Monday, Dec. 16, 1940

Not Hard Enough

For 30 years, bald, parchment-faced, Austrian-born Composer Arnold Schoenberg has written music so complicated that only he and a couple of other fellows understand what it is all about. This music, which sounds to the uninitiated not only queer but accidental, has been enjoyed by very few. But it has thrown the world of music into a Kilkenny cat fight. One cat camp maintains that Schoenberg's music, like Einstein's theory, sounds queer because it is way over the average man's head; opponents swear that Schoenberg is pulling everybody's leg, including his own, and that his miscalled music is a gibberish of wrong notes. Gibberish or no, Arnold Schoenberg's music is fearfully difficult to play. The main difficulty is to get all of Schoenberg's wrong notes in the right places.

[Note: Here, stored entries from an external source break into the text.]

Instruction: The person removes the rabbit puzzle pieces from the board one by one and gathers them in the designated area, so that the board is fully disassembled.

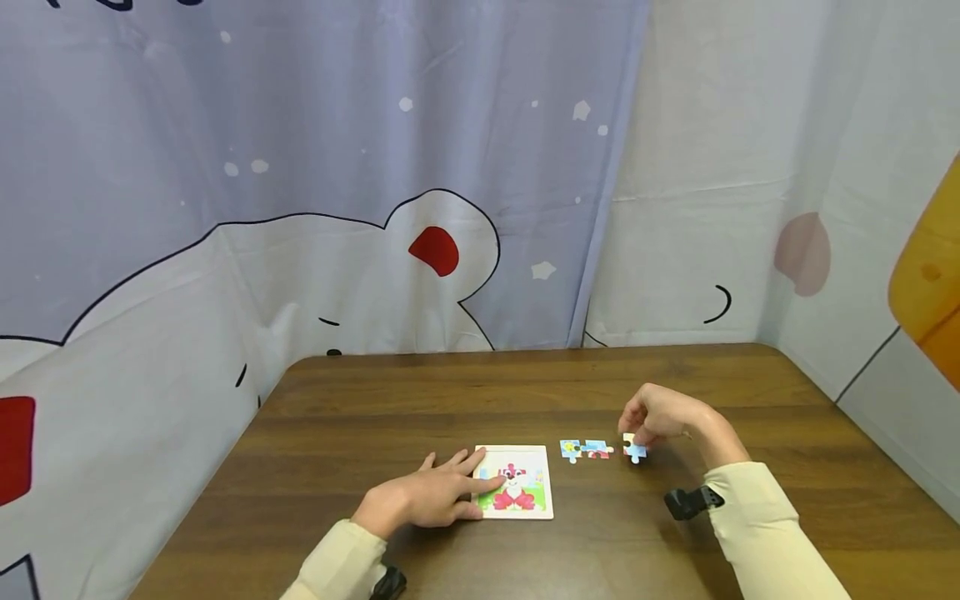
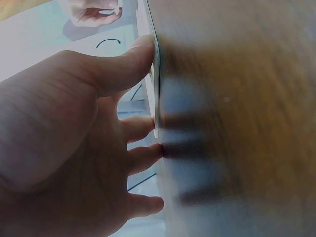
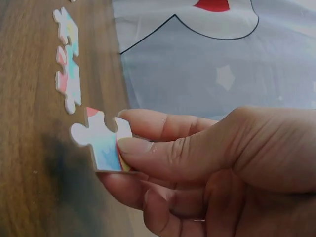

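My left hand [image 1: 431,492] rests on the left side of a white puzzle tray [image 1: 517,514], its fingers spread and straight. Inside the tray is a partly filled picture of a pink and white animal on green. The left wrist view has the thumb [image 2: 131,64] on the tray's edge, with other fingertips at the edge and on the table. My right hand [image 1: 660,417] pinches a jigsaw piece [image 3: 104,145] between thumb and fingers, tilted above the table. That piece is mostly pale blue and white with a red corner. Between the hands lie two jigsaw pieces, a left one [image 1: 567,448] and a right one [image 1: 597,446].
Everything lies on a brown wooden table [image 1: 360,417]. A printed curtain [image 1: 337,275] hangs along its back edge, and a white curtain [image 1: 795,183] stands at the right. Dark wrist cameras sit on both sleeves.
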Demonstrator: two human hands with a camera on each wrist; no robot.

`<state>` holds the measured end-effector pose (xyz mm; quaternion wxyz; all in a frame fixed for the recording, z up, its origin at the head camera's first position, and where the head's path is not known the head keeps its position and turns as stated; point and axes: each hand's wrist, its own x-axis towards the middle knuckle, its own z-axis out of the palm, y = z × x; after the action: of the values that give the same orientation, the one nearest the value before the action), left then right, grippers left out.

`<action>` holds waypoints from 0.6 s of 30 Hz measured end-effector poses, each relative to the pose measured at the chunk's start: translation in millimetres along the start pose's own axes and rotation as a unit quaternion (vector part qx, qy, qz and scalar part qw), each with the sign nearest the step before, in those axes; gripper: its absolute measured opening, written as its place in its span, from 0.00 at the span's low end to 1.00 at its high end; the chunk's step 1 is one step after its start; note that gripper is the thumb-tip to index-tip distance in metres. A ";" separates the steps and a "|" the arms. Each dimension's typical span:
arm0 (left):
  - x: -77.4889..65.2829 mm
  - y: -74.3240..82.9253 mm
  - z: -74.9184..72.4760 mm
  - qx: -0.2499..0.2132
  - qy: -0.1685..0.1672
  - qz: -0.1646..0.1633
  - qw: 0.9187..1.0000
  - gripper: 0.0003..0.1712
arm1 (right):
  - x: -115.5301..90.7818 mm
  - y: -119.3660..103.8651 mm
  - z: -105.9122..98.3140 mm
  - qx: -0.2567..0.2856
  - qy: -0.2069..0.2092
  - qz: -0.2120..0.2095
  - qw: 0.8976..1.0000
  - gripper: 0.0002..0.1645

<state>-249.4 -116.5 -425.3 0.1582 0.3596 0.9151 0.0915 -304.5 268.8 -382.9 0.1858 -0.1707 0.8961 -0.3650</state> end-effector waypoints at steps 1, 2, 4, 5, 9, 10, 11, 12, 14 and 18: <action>-0.1 0.2 0.2 -0.001 0.000 -0.001 1.000 0.32 | 0.5 1.2 0.6 0.001 -0.001 0.003 1.000 0.14; -0.2 0.6 0.3 -0.001 0.000 -0.001 1.000 0.32 | 1.1 2.8 1.3 -0.001 -0.002 0.003 1.000 0.14; -0.5 1.3 1.1 -0.005 -0.002 -0.002 1.000 0.32 | 2.3 5.9 4.1 -0.003 -0.002 0.005 1.000 0.14; -0.8 1.5 1.8 -0.007 -0.003 -0.002 1.000 0.32 | 2.9 7.3 5.9 -0.005 -0.002 0.006 1.000 0.13; -1.1 1.7 4.3 -0.008 -0.005 -0.003 1.000 0.32 | 5.4 11.1 11.4 -0.028 0.006 0.005 1.000 0.14; -1.1 1.5 4.5 -0.006 -0.004 -0.003 1.000 0.31 | 5.9 11.6 12.0 -0.037 0.008 0.003 0.999 0.14; -0.8 1.3 4.4 -0.005 -0.002 -0.003 1.000 0.31 | 6.3 11.6 12.4 -0.043 0.012 0.004 0.999 0.14; -0.5 1.1 4.1 -0.004 0.000 -0.002 1.000 0.31 | 6.9 11.8 12.6 -0.052 0.015 0.004 0.999 0.14; 0.1 0.6 3.2 -0.002 0.002 -0.001 1.000 0.31 | 8.2 12.1 12.8 -0.059 0.019 0.010 0.998 0.14; 0.5 -0.2 1.2 -0.001 0.003 0.000 1.000 0.31 | 11.7 12.9 13.4 -0.062 0.021 0.016 0.998 0.14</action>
<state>-249.5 -116.2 -426.6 0.1554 0.3594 0.9154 0.0937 -310.8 264.5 -403.5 0.1620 -0.1600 0.9234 -0.3090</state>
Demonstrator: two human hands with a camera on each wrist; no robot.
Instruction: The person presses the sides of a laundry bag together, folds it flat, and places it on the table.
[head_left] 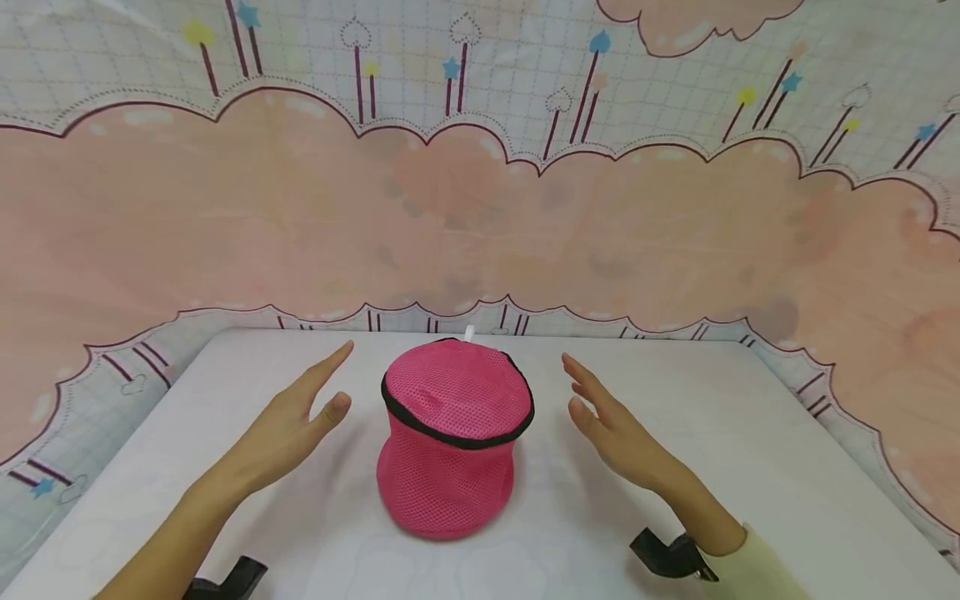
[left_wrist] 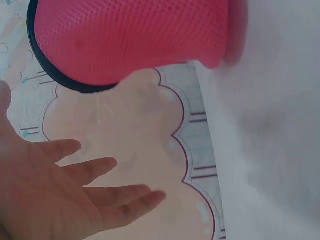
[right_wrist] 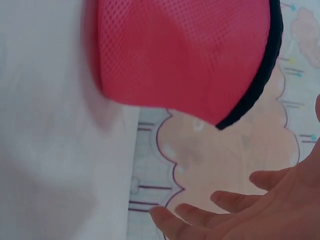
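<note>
A pink mesh laundry bag (head_left: 450,483) with black trim round its top stands upright on the white table (head_left: 315,533). A small white tab sticks up behind its rim. To its left my left hand (head_left: 288,433) is held in the air, fingers straight and thumb spread, apart from the bag. On the other side my right hand (head_left: 622,437) is raised the same way, also not touching it. The left wrist view shows the bag (left_wrist: 135,35) above the spread fingers of the left hand (left_wrist: 60,195). In the right wrist view the right hand (right_wrist: 250,210) stays below the bag (right_wrist: 175,65).
Behind the table hangs a cloth backdrop (head_left: 465,225) printed with peach clouds, stars and thin lines. It also shows along both sides of the table. Each wrist carries a black strap mount, one by the left forearm (head_left: 225,579) and one by the right sleeve (head_left: 671,554).
</note>
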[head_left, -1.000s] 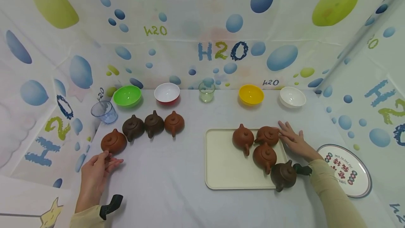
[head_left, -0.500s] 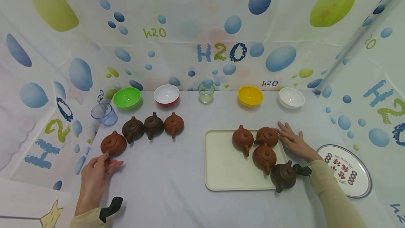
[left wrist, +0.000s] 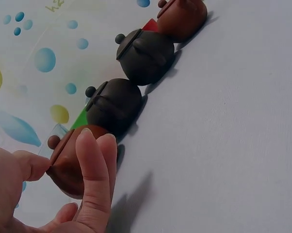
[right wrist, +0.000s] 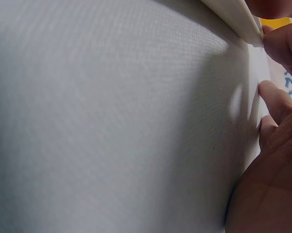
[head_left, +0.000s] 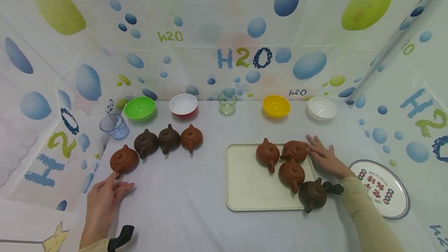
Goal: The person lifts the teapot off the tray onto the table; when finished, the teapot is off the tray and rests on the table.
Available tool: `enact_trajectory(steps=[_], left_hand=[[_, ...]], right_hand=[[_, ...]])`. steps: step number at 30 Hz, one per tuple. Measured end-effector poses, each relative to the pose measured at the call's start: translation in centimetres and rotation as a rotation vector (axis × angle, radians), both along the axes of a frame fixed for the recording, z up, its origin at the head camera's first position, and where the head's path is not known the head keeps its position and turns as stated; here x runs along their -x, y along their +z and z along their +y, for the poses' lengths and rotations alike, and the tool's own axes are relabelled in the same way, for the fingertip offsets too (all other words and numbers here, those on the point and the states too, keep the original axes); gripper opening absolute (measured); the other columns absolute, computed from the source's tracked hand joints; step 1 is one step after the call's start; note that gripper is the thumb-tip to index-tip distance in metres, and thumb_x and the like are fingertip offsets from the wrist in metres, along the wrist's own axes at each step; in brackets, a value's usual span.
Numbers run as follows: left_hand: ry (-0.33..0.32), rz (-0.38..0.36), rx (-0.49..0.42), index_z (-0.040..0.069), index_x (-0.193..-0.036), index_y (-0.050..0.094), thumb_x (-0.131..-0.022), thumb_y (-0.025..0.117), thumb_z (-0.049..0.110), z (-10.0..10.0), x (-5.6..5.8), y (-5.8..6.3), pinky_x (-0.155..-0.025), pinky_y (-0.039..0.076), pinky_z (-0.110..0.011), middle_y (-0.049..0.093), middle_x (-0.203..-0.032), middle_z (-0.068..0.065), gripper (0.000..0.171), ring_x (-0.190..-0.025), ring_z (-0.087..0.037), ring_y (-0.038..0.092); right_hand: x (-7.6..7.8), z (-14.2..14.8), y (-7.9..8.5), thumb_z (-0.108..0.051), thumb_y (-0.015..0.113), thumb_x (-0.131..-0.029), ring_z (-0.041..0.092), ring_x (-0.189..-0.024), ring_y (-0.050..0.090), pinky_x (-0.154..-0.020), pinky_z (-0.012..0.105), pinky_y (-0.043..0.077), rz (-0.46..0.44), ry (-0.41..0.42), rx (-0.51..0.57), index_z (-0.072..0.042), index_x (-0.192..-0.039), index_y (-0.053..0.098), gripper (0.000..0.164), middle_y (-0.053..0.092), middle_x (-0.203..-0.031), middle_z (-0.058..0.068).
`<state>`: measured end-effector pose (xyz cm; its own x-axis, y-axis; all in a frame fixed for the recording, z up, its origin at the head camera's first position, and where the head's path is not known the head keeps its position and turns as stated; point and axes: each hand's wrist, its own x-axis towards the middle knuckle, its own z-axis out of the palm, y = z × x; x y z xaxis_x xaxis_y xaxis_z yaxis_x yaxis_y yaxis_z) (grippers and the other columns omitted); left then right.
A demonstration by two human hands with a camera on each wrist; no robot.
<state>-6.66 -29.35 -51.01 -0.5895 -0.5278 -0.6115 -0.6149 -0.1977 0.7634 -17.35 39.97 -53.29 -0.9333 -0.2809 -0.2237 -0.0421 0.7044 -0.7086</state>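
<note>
Left hand (head_left: pixel 101 203) touches leftmost red-brown teapot (head_left: pixel 124 160), left side of counter (head_left: pixel 175 205), at its near projection (spout or handle, unclear); can't tell if it's pinching. Moved by that alone, pot may tilt or bump adj. dark teapot (head_left: pixel 146 144). Right hand (head_left: pixel 327 160), fingers spread, lies by tray (head_left: pixel 259 199)'s right edge; a shove could poss. upset the near-right dark pot (head_left: pixel 312 195) on its corner. Qty: 8 teapots (head_left: pixel 268 153) (4 left, 4 right), 4 bowls (head_left: pixel 140 109), 2 glasses (head_left: pixel 114 126), 1 tray, 1 oval sign (head_left: pixel 383 188).
</note>
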Motion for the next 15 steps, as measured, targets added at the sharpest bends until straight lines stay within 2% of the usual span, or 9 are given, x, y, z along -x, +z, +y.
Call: enact_trajectory(steps=[3, 6, 10, 12, 15], left_hand=[[-0.015, -0.018, 0.005, 0.014, -0.172, 0.011, -0.108, 0.043, 0.065, -0.3, -0.7, 0.0, -0.084, 0.061, -0.016, 0.061, -0.113, 0.0, 0.088, -0.08, -0.003, 0.078], [-0.043, -0.058, 0.013, 0.007, -0.17, 0.016, -0.11, 0.04, 0.062, -0.7, -1.9, -0.1, -0.08, 0.062, -0.018, 0.066, -0.101, 0.003, 0.084, -0.079, -0.005, 0.078], [-0.109, -0.065, 0.008, -0.001, -0.157, 0.036, -0.114, 0.038, 0.054, -0.5, -3.6, -0.4, -0.078, 0.063, -0.02, 0.068, -0.089, 0.005, 0.07, -0.079, -0.008, 0.078], [-0.16, -0.043, -0.006, 0.0, -0.149, 0.043, -0.114, 0.038, 0.051, 0.1, -3.8, -0.4, -0.08, 0.063, -0.02, 0.069, -0.09, 0.007, 0.062, -0.082, -0.007, 0.078], [-0.26, 0.0, -0.028, 0.003, -0.144, 0.046, -0.115, 0.04, 0.049, 1.8, -3.3, -0.1, -0.083, 0.062, -0.019, 0.07, -0.093, 0.009, 0.055, -0.086, -0.006, 0.077]], right_hand=[[-0.1, -0.2, -0.1, -0.035, 0.046, -0.115, 0.048, -0.166, -0.012, -0.118, 0.076, -0.03, 0.0, -0.002, -0.003, -0.003, -0.163, 0.041, 0.057, 0.008, -0.179, 0.021], [-0.1, -0.4, -0.1, -0.034, 0.046, -0.115, 0.048, -0.166, -0.012, -0.118, 0.076, -0.029, 0.001, 0.002, -0.005, -0.003, -0.162, 0.041, 0.056, 0.008, -0.179, 0.022], [0.0, -0.4, 0.1, -0.035, 0.045, -0.115, 0.047, -0.166, -0.013, -0.119, 0.075, -0.029, -0.004, 0.012, -0.016, -0.003, -0.162, 0.041, 0.057, 0.008, -0.179, 0.021], [0.1, -0.3, 0.2, -0.036, 0.045, -0.115, 0.047, -0.167, -0.013, -0.119, 0.074, -0.03, -0.01, 0.012, -0.019, -0.003, -0.163, 0.04, 0.057, 0.007, -0.18, 0.02], [0.0, -0.2, 0.3, -0.036, 0.045, -0.115, 0.047, -0.166, -0.013, -0.119, 0.074, -0.03, -0.02, 0.007, -0.012, -0.003, -0.163, 0.04, 0.058, 0.007, -0.18, 0.02]])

Four years ago Composer Schoenberg. having tied the orchestras of two continents in knots, set about composing something still more difficult. When he had finished his new piece, a Violin Concerto, Schoenberg announced that it w?as practically unplayable, that, to play it, violinists would have to grow their fourth fingers an inch or two longer. Crowed he: "The concerto is extremely difficult, just as much for the head as for the fingers. . . .

I have created the necessity for an entirely new type of violinist." At last Composer Schoenberg seemed satisfied.

Most violinists were content to let him keep his unplayable piece to himself. Not so Louis Krasner. This bald, soft-spoken Boston fiddler had already won sympathetic cheers for fighting his way through a similarly cacophonous, crossword concerto by Schoenberg's pupil, Alban Berg. Stung by this new challenge, Krasner sent for Schoenberg's piece and started in on it. For thankless months he sawed, plucked and stabbed away at its impossible chords and tuneless, jittery rhythms. "It was six months." said he, "before I began to understand it." But at the end of a year he had mastered this 30-minute-long chaos of caterwauling.

Last week in Philadelphia, Violinist Krasner and white-haired Conductor Leopold Stokowski's Philadelphia Orchestra gave Schoenberg's Violin Concerto its first public hearing. While the aged Academy of Music's Friday-afternoon audience sat quietly from force of habit, Louis Krasner fiddled so hard he nearly dropped his bow. The bewildered audience couldn't tell whether all of Schoenberg's "unplayable" notes were being played or not. When it was over, the orchestra looked embarrassed, the audience, impressed by an obvious feat of strength and skill, drowned out a few discreet hisses with well-bred applause.*

Fortnight before this public wrestling match, Violinist Krasner had invited Composer Schoenberg to hear him play the piece, privately. Schoenberg listened with gloomy amazement. Said he: "Now I will have to write a still more difficult concerto."

* Next day, after a repeat performance had drawn titters, hisses and shouts, Conductor Stokowski turned and gently chided the audience: "We don't ask you to like this music or to dislike it, but to give it a fair chance. I would like to thank those who received Schoenberg with an open mind. They are in the majority. . . . The others, well, they can't help it. And perhaps," added Stokowski amid more titters, "they are right."